> [WORK ITEM] Leaving out the pictures, retype the lines from the top of the listing through the line with "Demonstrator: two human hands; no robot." exactly.

> [GIVEN ENTRIES]

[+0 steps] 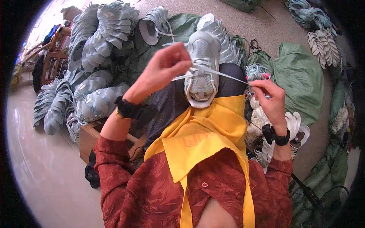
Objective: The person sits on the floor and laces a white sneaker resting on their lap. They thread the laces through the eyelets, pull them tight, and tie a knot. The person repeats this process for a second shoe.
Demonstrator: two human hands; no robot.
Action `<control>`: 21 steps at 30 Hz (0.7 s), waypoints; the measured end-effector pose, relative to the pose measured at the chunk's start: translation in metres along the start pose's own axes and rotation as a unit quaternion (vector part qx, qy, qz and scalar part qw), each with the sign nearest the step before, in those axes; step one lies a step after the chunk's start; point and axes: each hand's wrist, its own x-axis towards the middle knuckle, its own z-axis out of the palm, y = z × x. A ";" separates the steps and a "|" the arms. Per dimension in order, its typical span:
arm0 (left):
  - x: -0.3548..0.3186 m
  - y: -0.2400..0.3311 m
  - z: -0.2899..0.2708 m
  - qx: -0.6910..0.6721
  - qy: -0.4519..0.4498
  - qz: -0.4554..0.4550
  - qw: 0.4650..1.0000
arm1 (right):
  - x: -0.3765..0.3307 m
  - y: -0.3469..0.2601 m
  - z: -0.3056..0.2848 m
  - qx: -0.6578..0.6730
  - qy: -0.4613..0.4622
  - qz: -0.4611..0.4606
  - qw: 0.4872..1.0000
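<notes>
A yellow apron (205, 121) drapes the person's lap from the centre towards six o'clock. The pale shoe (203, 43) rests on the thighs at twelve o'clock. At its nine o'clock, the left hand (165, 64) curls inward; its grip cannot be told. At its four o'clock, the right hand (271, 99) pinches a pale lace (228, 75).

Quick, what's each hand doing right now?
Left hand: fingers curled over the pale shoe; can't tell if it's holding anything.
Right hand: closed, pinching a pale lace stretched out from the shoe.
</notes>
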 end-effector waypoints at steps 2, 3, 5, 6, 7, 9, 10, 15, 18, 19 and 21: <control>-0.006 0.008 -0.012 0.011 0.026 0.010 1.000 | -0.007 0.020 -0.002 0.010 0.006 0.013 1.000; -0.009 0.010 -0.017 0.018 0.041 0.010 0.999 | -0.010 0.029 -0.002 0.012 0.013 0.020 1.000; -0.014 0.011 -0.028 0.018 0.061 0.003 0.998 | -0.016 0.041 -0.002 0.016 0.027 0.034 0.999; -0.017 0.009 -0.034 0.010 0.069 -0.003 0.998 | -0.017 0.044 -0.002 0.002 0.028 0.026 0.999; -0.019 0.007 -0.037 0.003 0.077 -0.009 0.997 | -0.018 0.047 -0.002 -0.011 0.030 0.019 0.999; -0.021 0.005 -0.040 -0.004 0.087 -0.015 0.996 | -0.018 0.047 -0.002 -0.053 0.030 0.006 0.998; -0.023 0.004 -0.041 -0.004 0.093 -0.019 0.995 | -0.018 0.046 -0.002 -0.082 0.028 0.001 0.996; -0.031 -0.005 -0.054 0.016 0.109 -0.032 0.993 | -0.013 0.039 0.001 -0.159 0.035 -0.039 0.986; -0.034 -0.008 -0.059 0.058 0.130 -0.025 0.989 | -0.007 0.018 0.009 -0.118 0.027 -0.028 0.992; -0.035 -0.013 -0.065 0.080 0.137 -0.021 0.987 | -0.005 0.014 0.014 -0.092 0.030 -0.027 0.995; -0.038 -0.029 -0.081 0.134 0.151 -0.017 0.979 | 0.001 0.006 0.026 -0.043 0.028 -0.030 0.998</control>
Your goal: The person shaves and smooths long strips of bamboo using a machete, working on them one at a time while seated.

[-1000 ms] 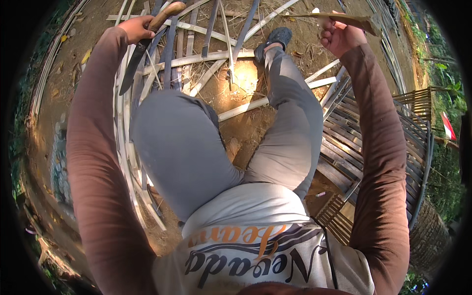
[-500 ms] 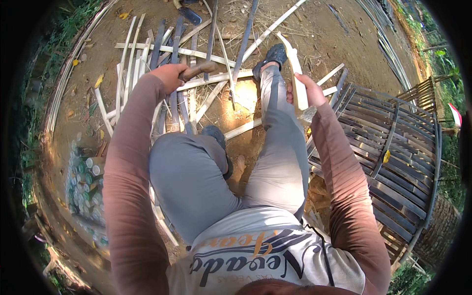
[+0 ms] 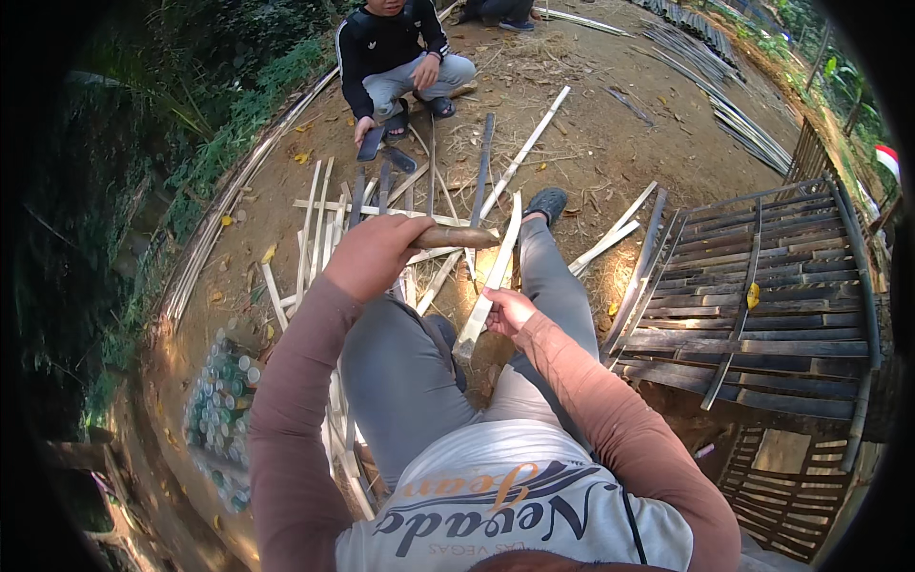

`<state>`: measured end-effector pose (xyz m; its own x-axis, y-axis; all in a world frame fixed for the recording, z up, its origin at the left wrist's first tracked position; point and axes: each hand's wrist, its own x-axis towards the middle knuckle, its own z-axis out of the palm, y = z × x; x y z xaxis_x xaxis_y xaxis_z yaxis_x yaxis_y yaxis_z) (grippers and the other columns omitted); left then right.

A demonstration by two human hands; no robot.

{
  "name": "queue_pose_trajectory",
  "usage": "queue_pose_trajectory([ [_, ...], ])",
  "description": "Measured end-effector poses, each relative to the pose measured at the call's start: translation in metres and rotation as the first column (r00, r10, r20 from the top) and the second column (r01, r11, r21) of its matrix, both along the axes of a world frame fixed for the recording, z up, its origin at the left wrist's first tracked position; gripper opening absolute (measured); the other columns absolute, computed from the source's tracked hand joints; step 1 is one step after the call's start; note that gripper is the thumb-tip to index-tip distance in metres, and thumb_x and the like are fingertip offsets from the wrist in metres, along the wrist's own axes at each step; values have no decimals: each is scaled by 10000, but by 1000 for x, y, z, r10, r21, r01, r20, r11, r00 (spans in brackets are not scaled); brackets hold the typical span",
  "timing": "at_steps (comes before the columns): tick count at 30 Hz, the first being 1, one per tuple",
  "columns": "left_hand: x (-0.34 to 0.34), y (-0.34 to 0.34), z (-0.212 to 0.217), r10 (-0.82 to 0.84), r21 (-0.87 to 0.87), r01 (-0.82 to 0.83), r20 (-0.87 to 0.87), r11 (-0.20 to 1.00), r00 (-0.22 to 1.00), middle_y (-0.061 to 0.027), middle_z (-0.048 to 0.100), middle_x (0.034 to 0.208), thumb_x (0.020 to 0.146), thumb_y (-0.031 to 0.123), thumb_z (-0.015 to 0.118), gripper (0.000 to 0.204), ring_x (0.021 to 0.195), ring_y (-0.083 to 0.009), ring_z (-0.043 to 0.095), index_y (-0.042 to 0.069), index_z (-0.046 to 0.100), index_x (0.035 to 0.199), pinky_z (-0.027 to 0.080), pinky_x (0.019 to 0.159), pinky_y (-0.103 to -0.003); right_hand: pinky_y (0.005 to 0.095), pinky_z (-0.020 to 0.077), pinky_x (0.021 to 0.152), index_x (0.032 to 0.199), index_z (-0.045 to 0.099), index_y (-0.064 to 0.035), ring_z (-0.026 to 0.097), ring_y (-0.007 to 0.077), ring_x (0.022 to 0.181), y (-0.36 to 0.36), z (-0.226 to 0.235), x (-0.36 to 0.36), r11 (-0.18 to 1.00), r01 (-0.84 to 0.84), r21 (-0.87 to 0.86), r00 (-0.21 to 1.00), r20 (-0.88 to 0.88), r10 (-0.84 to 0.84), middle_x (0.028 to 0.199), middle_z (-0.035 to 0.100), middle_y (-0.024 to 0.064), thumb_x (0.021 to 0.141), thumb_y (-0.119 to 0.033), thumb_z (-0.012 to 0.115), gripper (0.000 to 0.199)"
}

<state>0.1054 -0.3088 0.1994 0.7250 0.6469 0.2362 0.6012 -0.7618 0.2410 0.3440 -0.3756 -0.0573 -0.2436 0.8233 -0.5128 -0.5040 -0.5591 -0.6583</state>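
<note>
Seated worker splitting bamboo on bare ground. The left hand (image 3: 374, 255) is closing in a full fist around the brown wooden handle of a chopping knife (image 3: 456, 236), raised in front of the knees; the blade itself is not clearly showing. The right hand (image 3: 508, 310) is clamping its fingers around the lower part of a pale bamboo slat (image 3: 490, 281), which is standing tilted between the legs, its top near the handle and its foot by the grey trousers (image 3: 400, 381). More split bamboo strips (image 3: 324, 224) are lying scattered on the dirt ahead, and a woven bamboo panel (image 3: 753, 305) is lying to the right. A second person (image 3: 396, 57) is crouching beyond the strips. For a clean cut, judging from this grip, the slat should be kept steady and the holding fingers well below the blade's path.
</note>
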Motion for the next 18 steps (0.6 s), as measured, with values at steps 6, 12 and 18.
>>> queue_pose_trajectory([
  [6, 59, -3, -19, -242, 151, 248, -55, 957, 969, -81, 697, 1022, 866, 94, 688, 332, 933, -309, 674, 140, 679, 1194, 533, 800, -418, 264, 511, 561, 1158, 598, -98, 634, 116, 661, -23, -25, 22, 999, 25, -22, 988, -155, -28, 879, 686, 27, 1015, -286, 652, 242],
  [12, 83, 16, -70, -360, 60, 358, 33, 932, 932, -66, 674, 989, 855, 75, 648, 340, 951, -288, 674, 139, 678, 1188, 535, 794, -401, 261, 503, 629, 1408, 495, -78, 586, 93, 726, -13, 5, 17, 999, 42, -21, 973, 226, -36, 949, 648, 4, 963, -208, 722, 516],
  [18, 69, 32, -96, -253, -106, 262, 87, 959, 963, -73, 660, 1012, 858, 79, 640, 315, 961, -295, 671, 148, 677, 1163, 551, 777, -409, 278, 516, 666, 1448, 501, 2, 583, 107, 746, -4, 62, -3, 974, 67, 216, 924, 354, -142, 996, 636, 41, 965, -224, 715, 575],
])
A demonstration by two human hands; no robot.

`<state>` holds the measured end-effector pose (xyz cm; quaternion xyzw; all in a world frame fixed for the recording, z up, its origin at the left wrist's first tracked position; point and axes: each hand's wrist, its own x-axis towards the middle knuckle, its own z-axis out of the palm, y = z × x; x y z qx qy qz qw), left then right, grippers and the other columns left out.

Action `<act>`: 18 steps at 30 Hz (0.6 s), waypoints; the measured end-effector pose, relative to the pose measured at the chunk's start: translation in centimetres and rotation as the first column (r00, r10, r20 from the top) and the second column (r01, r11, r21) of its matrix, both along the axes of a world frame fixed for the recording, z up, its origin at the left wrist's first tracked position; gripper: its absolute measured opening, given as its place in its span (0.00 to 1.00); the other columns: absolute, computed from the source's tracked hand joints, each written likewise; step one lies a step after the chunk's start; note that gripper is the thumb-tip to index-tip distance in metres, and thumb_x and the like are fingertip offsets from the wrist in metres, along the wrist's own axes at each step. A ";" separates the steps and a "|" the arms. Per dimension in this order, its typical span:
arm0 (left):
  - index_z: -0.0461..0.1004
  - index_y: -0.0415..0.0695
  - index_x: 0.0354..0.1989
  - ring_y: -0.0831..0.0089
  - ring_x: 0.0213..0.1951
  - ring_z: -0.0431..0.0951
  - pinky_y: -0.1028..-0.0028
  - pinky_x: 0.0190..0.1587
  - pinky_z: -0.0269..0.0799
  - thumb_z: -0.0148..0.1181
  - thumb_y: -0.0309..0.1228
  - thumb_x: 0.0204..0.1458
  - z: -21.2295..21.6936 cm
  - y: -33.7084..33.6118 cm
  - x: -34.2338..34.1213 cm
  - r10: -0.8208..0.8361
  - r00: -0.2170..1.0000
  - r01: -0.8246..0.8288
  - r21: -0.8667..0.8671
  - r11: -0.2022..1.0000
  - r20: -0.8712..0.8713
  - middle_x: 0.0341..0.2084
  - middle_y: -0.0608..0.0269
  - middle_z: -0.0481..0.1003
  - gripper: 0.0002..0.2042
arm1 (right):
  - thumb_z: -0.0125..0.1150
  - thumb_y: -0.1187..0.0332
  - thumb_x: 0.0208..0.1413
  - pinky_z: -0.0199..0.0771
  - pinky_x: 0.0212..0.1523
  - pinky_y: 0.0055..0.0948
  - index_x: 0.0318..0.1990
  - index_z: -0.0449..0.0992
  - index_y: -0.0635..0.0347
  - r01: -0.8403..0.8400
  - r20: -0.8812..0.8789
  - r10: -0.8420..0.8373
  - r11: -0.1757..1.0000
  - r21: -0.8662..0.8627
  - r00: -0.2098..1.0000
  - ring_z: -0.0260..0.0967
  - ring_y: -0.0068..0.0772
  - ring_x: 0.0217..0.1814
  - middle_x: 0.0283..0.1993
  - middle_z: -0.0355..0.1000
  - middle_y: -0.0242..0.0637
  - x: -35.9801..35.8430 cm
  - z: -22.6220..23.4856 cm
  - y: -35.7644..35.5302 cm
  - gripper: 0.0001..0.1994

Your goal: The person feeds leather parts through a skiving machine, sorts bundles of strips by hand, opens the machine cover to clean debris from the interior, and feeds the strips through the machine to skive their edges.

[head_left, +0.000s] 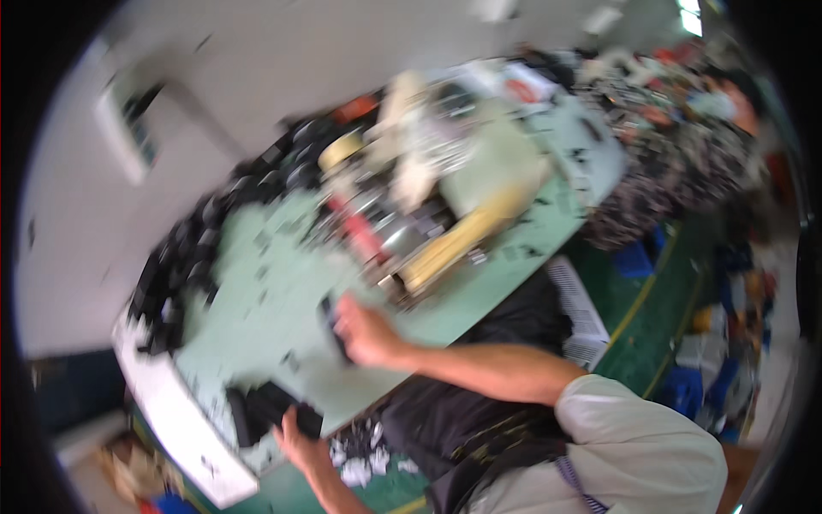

> [ANSWER TO THIS PROBLEM]
[+0 steps] 
Objective: The person sits on the floor and laces a white sneaker resting on their lap. They thread the laces through the eyelets, pull them tight, and tie a knot. The person repeats this process for a second shoe.
Demonstrator: two human hands; no robot.

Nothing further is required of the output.